PROBLEM REQUIREMENTS
From the listing below, set down exactly the lines between the one holding "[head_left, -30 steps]" and the one holding "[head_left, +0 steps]", inclusive. No other line is wanted.

INPUT RECORDS

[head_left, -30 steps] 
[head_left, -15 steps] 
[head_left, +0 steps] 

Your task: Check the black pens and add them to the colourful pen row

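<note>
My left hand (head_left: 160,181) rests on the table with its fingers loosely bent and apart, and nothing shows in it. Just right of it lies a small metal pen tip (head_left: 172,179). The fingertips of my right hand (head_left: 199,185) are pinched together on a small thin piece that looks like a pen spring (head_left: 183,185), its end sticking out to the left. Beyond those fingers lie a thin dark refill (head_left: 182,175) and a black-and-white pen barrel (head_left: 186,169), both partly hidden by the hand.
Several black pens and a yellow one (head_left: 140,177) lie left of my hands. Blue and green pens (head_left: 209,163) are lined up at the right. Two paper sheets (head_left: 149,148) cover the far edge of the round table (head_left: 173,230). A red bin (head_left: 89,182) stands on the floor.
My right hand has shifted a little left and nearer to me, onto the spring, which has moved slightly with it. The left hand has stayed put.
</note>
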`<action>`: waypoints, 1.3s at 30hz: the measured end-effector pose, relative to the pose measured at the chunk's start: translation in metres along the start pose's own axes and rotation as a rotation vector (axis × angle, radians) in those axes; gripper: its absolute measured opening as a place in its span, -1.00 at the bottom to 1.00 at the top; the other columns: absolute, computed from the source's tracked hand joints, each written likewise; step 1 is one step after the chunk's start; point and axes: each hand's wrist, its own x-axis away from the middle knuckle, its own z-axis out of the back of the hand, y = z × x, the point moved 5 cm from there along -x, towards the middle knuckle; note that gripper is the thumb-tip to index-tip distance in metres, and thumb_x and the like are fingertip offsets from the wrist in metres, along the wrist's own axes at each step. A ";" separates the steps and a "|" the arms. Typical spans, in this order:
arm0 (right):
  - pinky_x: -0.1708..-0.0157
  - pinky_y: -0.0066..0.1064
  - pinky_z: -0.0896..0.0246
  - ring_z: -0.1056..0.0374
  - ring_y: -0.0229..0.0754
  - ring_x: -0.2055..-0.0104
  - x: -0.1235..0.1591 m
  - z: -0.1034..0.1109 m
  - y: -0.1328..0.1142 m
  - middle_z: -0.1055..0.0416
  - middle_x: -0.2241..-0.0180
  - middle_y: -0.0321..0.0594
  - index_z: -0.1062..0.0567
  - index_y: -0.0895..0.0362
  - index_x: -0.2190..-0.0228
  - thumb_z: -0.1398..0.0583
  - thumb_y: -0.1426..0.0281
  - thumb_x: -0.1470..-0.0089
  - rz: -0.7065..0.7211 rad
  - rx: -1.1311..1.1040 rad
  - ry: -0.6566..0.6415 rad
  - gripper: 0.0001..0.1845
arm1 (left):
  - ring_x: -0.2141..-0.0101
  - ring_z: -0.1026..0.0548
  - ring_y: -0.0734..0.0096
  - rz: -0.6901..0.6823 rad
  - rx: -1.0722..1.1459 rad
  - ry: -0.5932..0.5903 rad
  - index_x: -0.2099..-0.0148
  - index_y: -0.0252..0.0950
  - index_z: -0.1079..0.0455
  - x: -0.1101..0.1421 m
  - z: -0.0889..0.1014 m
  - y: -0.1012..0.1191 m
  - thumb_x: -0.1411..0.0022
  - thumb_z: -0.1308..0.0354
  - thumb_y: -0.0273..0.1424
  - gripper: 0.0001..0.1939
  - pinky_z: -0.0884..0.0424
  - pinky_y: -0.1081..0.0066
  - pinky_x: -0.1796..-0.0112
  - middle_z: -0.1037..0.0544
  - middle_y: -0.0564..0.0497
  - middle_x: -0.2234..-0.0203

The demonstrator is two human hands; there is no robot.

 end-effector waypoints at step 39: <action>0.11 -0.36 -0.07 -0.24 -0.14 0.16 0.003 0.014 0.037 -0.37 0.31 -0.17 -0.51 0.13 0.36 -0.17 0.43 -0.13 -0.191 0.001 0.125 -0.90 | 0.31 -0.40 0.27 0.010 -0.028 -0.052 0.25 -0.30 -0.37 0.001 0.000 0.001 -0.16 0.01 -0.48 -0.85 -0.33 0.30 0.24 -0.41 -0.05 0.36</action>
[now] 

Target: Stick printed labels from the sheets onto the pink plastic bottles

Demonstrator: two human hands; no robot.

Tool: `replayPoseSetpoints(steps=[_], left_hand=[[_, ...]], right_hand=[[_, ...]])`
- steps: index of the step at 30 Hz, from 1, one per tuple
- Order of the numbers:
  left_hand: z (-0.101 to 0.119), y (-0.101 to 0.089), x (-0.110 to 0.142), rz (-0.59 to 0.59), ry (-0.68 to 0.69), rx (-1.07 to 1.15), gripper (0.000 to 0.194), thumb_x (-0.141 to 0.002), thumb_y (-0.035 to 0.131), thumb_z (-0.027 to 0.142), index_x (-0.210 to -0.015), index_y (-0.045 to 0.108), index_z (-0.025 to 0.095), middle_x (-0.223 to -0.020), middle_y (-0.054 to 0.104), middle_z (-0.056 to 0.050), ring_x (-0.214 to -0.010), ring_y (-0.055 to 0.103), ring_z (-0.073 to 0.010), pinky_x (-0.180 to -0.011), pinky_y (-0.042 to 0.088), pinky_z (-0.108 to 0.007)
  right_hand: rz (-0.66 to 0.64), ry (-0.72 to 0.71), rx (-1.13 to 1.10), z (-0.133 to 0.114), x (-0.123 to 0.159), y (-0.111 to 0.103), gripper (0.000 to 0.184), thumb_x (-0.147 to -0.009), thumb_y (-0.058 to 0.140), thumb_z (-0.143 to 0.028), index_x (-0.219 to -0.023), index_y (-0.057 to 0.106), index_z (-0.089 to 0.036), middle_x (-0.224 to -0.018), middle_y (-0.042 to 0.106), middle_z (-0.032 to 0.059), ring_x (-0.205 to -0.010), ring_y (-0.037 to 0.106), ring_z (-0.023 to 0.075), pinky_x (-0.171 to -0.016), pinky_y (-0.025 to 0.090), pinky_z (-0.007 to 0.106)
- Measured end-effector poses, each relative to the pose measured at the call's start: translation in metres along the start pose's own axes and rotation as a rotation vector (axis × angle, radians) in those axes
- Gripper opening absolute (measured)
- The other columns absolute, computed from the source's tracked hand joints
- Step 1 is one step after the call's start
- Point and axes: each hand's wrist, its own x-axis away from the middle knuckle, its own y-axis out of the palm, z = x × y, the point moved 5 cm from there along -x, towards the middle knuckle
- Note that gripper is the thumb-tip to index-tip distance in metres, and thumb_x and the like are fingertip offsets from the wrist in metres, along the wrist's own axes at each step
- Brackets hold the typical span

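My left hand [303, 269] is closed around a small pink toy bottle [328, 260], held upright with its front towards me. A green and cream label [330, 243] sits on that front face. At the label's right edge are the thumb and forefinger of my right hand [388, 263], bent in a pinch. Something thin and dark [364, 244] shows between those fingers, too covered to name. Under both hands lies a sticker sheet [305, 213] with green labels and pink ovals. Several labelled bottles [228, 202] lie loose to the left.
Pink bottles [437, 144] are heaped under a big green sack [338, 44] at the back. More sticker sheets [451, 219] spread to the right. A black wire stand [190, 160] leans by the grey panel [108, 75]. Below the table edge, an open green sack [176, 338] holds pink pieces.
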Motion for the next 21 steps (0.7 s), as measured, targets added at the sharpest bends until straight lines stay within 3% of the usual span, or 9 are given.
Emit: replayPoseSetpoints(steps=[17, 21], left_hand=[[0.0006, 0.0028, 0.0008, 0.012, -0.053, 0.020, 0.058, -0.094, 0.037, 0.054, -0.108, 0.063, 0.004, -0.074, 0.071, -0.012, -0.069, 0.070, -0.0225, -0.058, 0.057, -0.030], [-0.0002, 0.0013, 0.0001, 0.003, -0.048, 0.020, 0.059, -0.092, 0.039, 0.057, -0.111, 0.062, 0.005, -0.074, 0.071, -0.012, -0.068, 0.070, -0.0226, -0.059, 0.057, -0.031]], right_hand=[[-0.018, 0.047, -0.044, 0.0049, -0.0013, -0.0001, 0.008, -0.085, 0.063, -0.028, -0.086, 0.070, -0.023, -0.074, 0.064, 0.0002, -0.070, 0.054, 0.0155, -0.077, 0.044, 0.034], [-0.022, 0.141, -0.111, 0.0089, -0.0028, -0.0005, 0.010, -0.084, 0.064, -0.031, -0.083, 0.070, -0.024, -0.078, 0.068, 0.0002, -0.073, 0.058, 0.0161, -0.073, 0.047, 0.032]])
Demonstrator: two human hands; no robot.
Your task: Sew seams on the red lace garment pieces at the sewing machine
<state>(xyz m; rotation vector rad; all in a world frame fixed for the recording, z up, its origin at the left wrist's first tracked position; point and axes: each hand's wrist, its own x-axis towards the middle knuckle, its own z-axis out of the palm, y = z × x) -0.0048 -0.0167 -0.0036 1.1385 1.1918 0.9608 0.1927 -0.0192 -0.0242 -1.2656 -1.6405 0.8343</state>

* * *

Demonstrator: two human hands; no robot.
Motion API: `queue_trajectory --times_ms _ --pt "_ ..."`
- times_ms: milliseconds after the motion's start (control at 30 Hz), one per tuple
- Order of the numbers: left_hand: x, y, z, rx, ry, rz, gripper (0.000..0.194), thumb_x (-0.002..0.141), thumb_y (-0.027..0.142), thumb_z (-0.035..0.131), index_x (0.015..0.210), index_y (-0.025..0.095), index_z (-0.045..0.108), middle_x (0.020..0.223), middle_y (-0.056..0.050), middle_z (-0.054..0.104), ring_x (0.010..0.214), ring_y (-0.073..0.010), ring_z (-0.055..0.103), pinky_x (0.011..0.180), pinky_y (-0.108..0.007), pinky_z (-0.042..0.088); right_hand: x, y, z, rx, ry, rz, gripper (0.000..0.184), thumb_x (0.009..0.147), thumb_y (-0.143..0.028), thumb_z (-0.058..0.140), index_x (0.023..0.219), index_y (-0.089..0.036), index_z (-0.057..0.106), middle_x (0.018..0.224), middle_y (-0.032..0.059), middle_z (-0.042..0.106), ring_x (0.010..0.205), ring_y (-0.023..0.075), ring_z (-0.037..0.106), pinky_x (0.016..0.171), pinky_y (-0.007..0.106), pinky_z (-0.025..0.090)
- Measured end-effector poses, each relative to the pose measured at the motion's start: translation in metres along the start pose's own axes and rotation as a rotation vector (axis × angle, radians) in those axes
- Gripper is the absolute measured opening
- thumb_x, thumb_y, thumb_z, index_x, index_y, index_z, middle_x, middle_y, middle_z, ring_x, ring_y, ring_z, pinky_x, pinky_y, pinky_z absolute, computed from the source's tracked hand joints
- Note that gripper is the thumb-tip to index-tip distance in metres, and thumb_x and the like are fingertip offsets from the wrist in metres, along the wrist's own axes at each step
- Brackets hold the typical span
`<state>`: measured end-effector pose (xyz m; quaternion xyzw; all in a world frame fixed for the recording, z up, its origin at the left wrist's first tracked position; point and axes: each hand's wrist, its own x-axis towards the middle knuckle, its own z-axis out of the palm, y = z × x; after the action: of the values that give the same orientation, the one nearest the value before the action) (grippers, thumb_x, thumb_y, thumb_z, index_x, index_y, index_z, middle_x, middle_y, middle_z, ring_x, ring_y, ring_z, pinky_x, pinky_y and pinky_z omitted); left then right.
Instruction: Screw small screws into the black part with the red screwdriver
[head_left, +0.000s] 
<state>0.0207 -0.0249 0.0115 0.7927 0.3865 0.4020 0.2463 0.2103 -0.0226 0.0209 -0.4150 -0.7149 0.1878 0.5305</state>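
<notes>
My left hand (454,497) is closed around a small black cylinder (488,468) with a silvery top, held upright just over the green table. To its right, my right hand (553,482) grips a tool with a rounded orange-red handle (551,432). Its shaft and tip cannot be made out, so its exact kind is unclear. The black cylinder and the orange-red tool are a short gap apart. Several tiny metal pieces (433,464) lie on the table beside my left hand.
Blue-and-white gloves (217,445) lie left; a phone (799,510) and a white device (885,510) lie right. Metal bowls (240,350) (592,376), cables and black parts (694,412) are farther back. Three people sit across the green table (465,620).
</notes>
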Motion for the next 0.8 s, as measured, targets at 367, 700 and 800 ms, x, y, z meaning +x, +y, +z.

ANSWER SPACE
[head_left, -30 steps] 
[head_left, -15 steps] 
[head_left, +0 steps] 

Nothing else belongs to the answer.